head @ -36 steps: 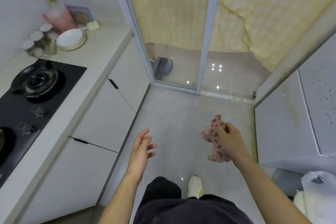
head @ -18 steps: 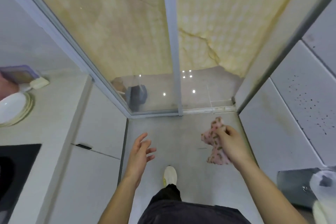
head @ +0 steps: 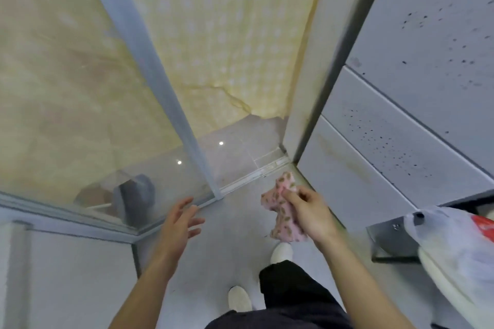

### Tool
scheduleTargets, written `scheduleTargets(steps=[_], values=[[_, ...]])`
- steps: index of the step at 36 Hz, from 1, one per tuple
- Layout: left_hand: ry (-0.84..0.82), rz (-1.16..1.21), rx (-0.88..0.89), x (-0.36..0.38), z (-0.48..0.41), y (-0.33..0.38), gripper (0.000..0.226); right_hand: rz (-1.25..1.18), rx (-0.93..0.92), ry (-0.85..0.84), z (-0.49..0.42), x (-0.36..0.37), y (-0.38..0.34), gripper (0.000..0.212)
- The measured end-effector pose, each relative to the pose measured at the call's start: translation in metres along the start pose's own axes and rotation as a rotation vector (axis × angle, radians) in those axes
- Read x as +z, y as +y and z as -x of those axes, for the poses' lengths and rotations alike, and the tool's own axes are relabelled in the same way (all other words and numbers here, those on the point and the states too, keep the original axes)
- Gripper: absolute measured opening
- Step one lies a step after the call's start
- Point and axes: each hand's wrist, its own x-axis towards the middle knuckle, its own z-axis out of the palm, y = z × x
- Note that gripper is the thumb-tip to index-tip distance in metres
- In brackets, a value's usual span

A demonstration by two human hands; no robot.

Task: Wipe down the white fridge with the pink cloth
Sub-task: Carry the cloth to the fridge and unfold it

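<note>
The white fridge fills the right side of the head view, its doors speckled with dark spots and streaked with yellowish stains. A pink cloth with brown spots hangs crumpled from my right hand, which grips it in mid-air just left of the fridge's lower door, not touching the fridge. My left hand is held out over the floor with its fingers spread and holds nothing.
A glass sliding door with a grey frame and yellow curtain stands ahead. White cabinets are at lower left. A plastic bag sits on a metal shelf at lower right. My feet stand on the grey floor.
My view has turned right and up, so the counter and stove have left the frame and the fridge now looms larger. Both hands keep their pose, the cloth still in my right.
</note>
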Motion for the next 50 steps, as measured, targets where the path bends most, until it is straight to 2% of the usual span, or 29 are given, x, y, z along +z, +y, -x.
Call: scheduleTargets(steps=[10,15,17,21,23,29,35,41,44,50], values=[[-0.215,-0.027,0.008,0.098,-0.078,0.075,0.023,-0.116,0.015,0.107,-0.068,-0.041,-0.024,0.027],[-0.377,-0.123,0.081,0.146,-0.097,0.119,0.019,-0.137,-0.046,0.159,-0.089,-0.06,-0.047,0.045],[-0.455,-0.174,0.14,0.164,-0.101,0.137,0.024,-0.139,-0.05,0.168,-0.093,-0.07,-0.057,0.048],[-0.683,-0.309,0.271,0.204,-0.104,0.171,0.04,-0.127,-0.045,0.215,-0.094,-0.092,-0.071,0.028],[-0.792,-0.353,0.352,0.225,-0.103,0.187,0.047,-0.122,-0.056,0.254,-0.096,-0.103,-0.075,0.025],[-0.984,-0.428,0.517,0.273,-0.103,0.23,0.033,-0.265,-0.065,0.397,-0.09,-0.131,-0.094,0.029],[-1.043,-0.46,0.662,0.304,-0.111,0.258,0.015,-0.23,-0.056,0.625,-0.094,-0.147,-0.098,0.029],[-1.104,-0.483,0.798,0.318,-0.114,0.293,0.019,-0.137,-0.053,0.759,-0.094,-0.151,-0.111,0.011],[-1.161,-0.506,0.881,0.323,-0.112,0.316,0.009,-0.051,-0.055,0.776,-0.095,-0.151,-0.118,0.021],[-1.264,-0.651,1.036,0.327,-0.105,0.358,0.015,-0.065,-0.193,0.689,-0.092,-0.156,-0.124,0.058]])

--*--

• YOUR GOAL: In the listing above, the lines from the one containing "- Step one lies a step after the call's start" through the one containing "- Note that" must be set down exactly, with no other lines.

• ANSWER BELOW:
- Step one lies a step after the call's start
- Point and axes: each hand's wrist, its own x-axis towards the middle knuckle, its own z-axis out of the palm, y = z × x
- Note that gripper is the thumb-tip to index-tip distance in metres

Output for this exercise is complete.